## TASK TO CARRY OUT
The listing below is to be reproduced in full, character for character.

## RECORDS FOR THIS EXERCISE
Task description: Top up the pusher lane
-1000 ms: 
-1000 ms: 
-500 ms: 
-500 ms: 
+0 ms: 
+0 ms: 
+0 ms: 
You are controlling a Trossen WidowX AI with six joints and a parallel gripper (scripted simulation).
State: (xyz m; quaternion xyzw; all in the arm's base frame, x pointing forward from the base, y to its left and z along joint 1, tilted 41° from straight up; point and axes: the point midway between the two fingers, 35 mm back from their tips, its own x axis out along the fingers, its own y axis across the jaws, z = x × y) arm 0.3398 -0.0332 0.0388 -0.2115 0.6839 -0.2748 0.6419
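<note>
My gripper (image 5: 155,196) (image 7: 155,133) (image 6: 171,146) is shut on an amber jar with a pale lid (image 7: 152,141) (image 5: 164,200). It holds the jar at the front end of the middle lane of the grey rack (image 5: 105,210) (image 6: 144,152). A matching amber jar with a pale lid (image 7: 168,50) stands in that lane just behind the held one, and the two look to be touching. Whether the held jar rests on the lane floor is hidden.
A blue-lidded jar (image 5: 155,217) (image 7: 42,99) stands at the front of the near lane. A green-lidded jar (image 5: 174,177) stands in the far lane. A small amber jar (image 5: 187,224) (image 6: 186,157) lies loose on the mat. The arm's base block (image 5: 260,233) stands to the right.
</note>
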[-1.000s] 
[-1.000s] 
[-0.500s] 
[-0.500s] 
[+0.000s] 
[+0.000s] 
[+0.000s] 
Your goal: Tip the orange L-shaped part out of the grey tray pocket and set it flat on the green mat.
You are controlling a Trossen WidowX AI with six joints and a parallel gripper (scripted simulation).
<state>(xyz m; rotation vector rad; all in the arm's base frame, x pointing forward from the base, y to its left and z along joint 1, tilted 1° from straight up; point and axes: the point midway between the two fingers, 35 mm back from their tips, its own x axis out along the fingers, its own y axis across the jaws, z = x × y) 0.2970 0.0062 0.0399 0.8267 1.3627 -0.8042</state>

## EXERCISE ANSWER
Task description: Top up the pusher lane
-1000 ms: 
-1000 ms: 
-500 ms: 
-500 ms: 
+0 ms: 
+0 ms: 
+0 ms: 
You are controlling a Trossen WidowX AI with six joints and a parallel gripper (scripted simulation).
State: (xyz m; quaternion xyzw; all in the arm's base frame, x pointing forward from the base, y to its left and z along joint 1, tilted 41° from straight up; point and axes: the point midway between the two fingers, 35 mm back from their tips, its own x axis out along the fingers, its own y axis across the jaws, z = x × y) arm 0.3398 -0.0332 0.0388 -0.2115 0.6839 -0.2748 0.6419
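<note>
My gripper (image 5: 155,196) (image 7: 155,133) (image 6: 171,146) is shut on an amber jar with a pale lid (image 7: 152,141) (image 5: 164,200). It holds the jar at the front end of the middle lane of the grey rack (image 5: 105,210) (image 6: 144,152). A matching amber jar with a pale lid (image 7: 168,50) stands in that lane just behind the held one, and the two look to be touching. Whether the held jar rests on the lane floor is hidden.
A blue-lidded jar (image 5: 155,217) (image 7: 42,99) stands at the front of the near lane. A green-lidded jar (image 5: 174,177) stands in the far lane. A small amber jar (image 5: 187,224) (image 6: 186,157) lies loose on the mat. The arm's base block (image 5: 260,233) stands to the right.
</note>
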[-1.000s] 
[-1.000s] 
[-0.500s] 
[-0.500s] 
[+0.000s] 
[+0.000s] 
[+0.000s] 
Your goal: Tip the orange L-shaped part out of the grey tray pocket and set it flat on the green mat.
You are controlling a Trossen WidowX AI with six joints and a parallel gripper (scripted simulation).
<state>(xyz m; rotation vector rad; all in the arm's base frame, x pointing forward from the base, y to its left and z along joint 1, tilted 1° from straight up; point and axes: the point midway between the two fingers, 35 mm back from their tips, its own x axis out along the fingers, its own y axis across the jaws, z = x × y) 0.2970 0.0062 0.0399 0.8267 1.3627 -0.8042</state>

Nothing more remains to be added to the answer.